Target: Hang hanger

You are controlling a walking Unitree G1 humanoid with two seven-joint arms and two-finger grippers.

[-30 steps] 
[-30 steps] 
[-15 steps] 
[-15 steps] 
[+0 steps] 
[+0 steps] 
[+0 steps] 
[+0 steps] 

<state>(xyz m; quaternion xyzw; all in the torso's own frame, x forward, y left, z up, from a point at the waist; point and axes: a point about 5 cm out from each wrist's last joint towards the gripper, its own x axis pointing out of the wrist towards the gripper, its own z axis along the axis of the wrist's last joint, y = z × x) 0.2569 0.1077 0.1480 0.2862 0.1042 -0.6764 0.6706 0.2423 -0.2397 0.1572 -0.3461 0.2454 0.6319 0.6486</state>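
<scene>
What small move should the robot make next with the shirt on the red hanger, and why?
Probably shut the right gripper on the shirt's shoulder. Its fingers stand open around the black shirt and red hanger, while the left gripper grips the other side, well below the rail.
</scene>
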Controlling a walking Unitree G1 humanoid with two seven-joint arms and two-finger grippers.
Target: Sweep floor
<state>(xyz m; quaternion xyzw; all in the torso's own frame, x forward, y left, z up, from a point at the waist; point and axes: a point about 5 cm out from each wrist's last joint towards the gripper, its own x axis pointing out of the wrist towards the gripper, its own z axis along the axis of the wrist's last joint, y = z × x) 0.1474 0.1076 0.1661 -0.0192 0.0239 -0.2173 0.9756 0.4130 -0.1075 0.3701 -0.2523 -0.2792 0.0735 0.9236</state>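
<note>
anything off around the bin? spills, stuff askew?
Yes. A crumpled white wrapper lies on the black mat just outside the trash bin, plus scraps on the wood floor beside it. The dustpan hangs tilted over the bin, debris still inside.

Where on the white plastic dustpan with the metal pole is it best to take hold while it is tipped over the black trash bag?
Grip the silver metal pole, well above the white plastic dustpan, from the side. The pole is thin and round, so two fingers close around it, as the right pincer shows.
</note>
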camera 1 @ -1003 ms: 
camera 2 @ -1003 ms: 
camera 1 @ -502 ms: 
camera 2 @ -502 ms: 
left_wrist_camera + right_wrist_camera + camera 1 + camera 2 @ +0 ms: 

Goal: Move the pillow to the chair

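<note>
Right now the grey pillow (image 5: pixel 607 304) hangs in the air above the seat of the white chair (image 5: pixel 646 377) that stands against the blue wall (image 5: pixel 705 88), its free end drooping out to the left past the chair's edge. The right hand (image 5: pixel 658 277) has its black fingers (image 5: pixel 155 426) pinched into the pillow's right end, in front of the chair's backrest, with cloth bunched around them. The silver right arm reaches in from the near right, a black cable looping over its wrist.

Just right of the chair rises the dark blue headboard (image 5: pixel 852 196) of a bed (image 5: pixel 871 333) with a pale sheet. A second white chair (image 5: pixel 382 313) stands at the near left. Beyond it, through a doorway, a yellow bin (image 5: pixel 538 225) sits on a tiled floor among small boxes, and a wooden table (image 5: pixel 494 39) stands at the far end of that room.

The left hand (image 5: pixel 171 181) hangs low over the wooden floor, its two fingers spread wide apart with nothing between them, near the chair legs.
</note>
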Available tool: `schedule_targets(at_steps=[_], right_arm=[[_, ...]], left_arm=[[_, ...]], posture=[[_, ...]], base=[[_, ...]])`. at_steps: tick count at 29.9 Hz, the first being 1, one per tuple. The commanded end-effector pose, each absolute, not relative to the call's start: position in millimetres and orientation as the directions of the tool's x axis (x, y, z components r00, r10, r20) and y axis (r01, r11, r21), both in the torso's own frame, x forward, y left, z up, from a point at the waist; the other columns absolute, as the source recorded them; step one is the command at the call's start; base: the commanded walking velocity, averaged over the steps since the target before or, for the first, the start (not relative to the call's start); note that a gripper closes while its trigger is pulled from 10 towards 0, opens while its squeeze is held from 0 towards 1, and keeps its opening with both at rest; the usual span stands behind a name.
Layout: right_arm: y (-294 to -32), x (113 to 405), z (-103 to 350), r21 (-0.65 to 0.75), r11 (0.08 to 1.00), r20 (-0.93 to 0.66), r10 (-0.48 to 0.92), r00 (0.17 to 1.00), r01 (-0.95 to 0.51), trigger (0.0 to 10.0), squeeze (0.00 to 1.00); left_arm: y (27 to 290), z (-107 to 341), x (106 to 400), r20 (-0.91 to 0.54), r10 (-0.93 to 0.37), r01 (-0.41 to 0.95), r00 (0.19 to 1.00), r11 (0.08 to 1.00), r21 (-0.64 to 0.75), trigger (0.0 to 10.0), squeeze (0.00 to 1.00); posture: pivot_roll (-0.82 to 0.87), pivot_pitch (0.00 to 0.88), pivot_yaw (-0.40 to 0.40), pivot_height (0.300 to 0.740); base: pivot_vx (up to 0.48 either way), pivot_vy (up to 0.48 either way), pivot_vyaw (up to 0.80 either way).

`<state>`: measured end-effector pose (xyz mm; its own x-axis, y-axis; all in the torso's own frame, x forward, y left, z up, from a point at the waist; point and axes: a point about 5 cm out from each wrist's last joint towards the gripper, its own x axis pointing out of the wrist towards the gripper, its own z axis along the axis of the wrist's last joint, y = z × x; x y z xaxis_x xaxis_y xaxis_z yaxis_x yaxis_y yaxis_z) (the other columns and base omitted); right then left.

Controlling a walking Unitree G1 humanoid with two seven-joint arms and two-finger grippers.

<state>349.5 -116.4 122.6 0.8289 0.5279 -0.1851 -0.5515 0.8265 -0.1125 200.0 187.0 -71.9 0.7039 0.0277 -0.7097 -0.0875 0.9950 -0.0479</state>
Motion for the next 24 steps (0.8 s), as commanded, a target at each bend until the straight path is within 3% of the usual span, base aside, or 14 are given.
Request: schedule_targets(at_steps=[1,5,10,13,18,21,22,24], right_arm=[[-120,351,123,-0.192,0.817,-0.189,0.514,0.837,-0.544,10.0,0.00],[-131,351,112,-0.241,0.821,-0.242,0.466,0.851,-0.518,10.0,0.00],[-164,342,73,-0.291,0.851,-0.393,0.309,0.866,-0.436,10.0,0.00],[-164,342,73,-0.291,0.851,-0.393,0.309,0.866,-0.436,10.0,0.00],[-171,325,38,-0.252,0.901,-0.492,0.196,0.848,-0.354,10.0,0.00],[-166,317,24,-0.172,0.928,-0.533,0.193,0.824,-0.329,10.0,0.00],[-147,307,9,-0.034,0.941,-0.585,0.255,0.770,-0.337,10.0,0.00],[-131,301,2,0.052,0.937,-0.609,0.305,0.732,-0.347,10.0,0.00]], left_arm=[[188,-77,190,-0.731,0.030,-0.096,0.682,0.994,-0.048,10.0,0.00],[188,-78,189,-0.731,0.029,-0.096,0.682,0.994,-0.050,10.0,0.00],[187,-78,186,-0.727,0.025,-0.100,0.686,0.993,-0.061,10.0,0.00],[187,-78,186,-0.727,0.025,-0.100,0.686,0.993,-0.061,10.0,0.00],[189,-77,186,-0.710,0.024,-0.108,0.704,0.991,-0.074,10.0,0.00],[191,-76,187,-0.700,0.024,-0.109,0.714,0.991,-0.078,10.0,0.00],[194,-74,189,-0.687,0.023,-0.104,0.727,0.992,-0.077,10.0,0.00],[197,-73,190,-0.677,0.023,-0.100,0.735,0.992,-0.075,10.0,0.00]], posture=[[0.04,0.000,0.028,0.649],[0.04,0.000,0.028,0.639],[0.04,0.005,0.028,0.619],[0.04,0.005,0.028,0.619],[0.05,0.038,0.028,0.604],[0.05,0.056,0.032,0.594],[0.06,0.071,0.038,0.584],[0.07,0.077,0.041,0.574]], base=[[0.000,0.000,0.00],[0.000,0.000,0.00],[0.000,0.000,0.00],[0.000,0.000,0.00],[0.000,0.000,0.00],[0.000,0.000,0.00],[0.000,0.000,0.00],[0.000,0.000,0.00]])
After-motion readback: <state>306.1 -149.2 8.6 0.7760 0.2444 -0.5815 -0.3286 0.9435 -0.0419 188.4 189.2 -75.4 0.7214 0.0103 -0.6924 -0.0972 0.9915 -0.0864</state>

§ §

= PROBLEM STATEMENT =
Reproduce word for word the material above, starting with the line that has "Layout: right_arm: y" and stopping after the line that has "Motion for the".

= RESULT BELOW =
Layout: right_arm: y (-294 to -32), x (113 to 405), z (-103 to 350), r21 (-0.65 to 0.75), r11 (0.08 to 1.00), r20 (-0.93 to 0.66), r10 (-0.48 to 0.92), r00 (0.17 to 1.00), r01 (-0.95 to 0.51), trigger (0.0 to 10.0), squeeze (0.00 to 1.00); left_arm: y (27 to 290), z (-107 to 341), x (106 to 400), r20 (-0.91 to 0.54), r10 (-0.93 to 0.37), r01 (-0.41 to 0.95), r00 (0.19 to 1.00), r11 (0.08 to 1.00), r21 (-0.64 to 0.75), trigger (0.0 to 10.0), squeeze (0.00 to 1.00); posture: pivot_roll (-0.82 to 0.87), pivot_pitch (0.00 to 0.88), pivot_yaw (-0.40 to 0.40), pivot_height (0.300 to 0.740); base: pivot_vx (up to 0.48 either way), pivot_vy (up to 0.48 either way), pivot_vyaw (up to 0.80 either way).

`<state>`: measured end-effector pose (xyz mm; its own x-axis, y-axis; all in the torso's own frame, x forward, y left, z up, from a point at the waist; point and axes: a point about 5 cm out from each wrist's last joint towards the gripper, its own x axis pointing out of the wrist towards the gripper, its own z axis along the axis of the wrist's last joint, y = z × x; x y z xaxis_x xaxis_y xaxis_z yaxis_x yaxis_y yaxis_z) (the other columns and base omitted); right then left.

Controlling a walking Unitree G1 humanoid with two seven-joint arms and two-finger grippers.

<state>349.5 -116.4 122.6 0.8289 0.5279 -0.1851 -0.5515 0.8265 -0.1125 200.0 187.0 -71.9 0.7039 0.0277 -0.7097 -0.0875 0.9950 -0.0479</state>
Motion for the next 24 steps (0.8 s), as commanded, a target at each bend until the straight path is within 3% of the usual span, base aside, or 14 are given.

That concludes the exercise.